- **Task details**
Below are some records. Return exactly the lines from the one with "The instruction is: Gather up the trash" to the one with "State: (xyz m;", and nothing else.

- **Data for the task**
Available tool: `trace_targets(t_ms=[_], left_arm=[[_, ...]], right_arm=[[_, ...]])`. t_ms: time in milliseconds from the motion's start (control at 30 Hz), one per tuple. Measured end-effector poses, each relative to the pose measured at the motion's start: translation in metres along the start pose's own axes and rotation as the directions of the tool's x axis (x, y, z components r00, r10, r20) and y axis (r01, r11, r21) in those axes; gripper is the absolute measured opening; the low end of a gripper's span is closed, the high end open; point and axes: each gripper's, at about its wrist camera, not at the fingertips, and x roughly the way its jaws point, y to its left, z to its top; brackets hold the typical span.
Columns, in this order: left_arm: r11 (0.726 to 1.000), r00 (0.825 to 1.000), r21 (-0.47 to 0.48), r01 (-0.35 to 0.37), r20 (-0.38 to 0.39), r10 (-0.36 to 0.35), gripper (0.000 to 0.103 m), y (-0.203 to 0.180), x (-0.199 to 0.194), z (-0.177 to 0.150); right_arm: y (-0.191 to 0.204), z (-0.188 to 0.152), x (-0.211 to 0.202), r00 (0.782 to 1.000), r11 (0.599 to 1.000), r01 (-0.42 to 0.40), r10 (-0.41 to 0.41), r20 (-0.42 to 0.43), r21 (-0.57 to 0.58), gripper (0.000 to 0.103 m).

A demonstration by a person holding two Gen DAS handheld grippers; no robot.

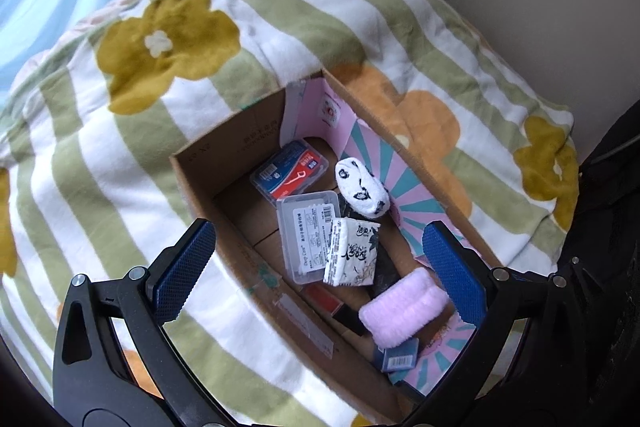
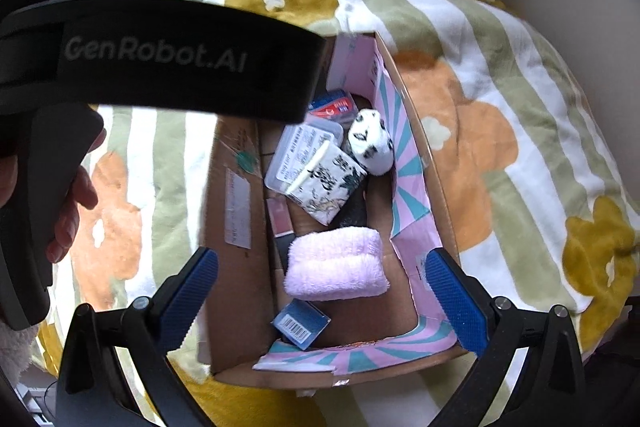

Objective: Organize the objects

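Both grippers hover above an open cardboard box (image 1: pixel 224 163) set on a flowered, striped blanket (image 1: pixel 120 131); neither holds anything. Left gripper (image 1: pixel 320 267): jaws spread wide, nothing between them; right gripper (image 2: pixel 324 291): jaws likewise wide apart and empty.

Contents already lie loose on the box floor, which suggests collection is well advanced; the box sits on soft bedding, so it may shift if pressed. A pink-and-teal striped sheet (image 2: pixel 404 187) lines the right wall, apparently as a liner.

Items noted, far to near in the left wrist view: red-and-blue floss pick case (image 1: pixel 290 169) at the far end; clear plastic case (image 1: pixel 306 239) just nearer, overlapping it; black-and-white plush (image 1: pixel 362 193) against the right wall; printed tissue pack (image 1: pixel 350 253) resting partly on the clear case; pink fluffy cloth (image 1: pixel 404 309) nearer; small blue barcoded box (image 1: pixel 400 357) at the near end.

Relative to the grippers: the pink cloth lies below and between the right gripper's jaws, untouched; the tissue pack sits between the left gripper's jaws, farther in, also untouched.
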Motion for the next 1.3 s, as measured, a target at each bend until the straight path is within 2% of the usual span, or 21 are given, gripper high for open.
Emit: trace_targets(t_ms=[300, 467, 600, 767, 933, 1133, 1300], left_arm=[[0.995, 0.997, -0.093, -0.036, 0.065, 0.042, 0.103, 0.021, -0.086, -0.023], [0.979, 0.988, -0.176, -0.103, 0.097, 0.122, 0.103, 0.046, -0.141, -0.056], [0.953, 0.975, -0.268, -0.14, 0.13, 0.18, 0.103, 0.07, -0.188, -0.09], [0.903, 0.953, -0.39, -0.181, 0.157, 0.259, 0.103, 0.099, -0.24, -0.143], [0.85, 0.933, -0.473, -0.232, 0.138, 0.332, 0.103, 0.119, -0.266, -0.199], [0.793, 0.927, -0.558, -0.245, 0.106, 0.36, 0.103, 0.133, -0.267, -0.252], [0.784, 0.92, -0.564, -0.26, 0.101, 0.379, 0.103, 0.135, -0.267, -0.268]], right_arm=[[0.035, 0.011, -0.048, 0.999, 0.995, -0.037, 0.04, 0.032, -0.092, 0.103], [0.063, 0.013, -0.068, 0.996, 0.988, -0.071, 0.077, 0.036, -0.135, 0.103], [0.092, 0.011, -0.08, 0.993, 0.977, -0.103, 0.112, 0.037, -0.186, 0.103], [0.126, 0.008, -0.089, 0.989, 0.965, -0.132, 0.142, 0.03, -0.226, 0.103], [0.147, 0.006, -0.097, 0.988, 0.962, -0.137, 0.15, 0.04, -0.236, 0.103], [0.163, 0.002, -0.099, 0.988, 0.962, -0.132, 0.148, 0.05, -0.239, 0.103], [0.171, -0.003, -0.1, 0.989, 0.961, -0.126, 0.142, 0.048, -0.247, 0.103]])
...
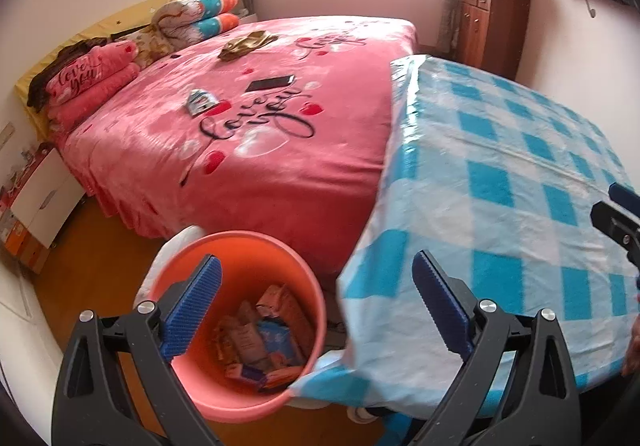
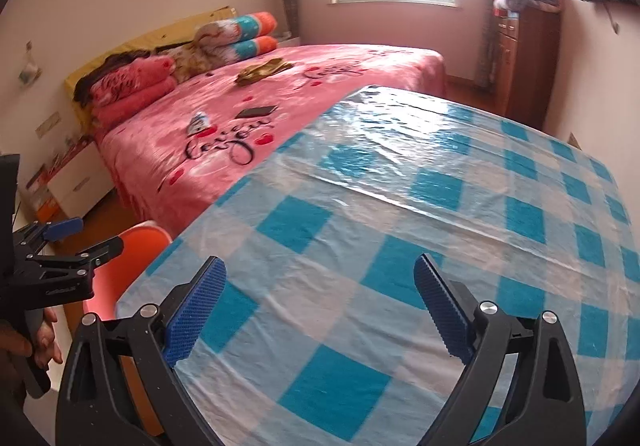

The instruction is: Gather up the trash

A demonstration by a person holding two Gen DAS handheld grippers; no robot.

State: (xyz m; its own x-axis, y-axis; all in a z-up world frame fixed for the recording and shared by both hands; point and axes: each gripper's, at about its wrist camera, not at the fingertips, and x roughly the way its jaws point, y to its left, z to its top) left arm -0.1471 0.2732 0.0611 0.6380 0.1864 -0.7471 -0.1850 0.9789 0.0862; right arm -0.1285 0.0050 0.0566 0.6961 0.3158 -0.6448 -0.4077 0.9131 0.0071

- **Your solution**
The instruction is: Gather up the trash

A demonstration by a person holding two Gen DAS handheld grippers; no robot.

State: (xyz m; its own x-axis, y-axis; all in a z-up world frame fixed for the recording and shared by both hands; point and axes: each gripper's, at about its wrist camera, not at the fingertips, and x roughly the way its jaws point, y to its left, z to its top) left arm -0.1471 0.2732 0.0611 0.6380 0.1864 -0.7471 -0.1850 0.9789 0.0862; right arm -0.1285 0.0050 0.0566 0.6961 0.3158 -0.6448 -0.4077 0.9131 0.0071

Nothing more is needed to finish the exercise.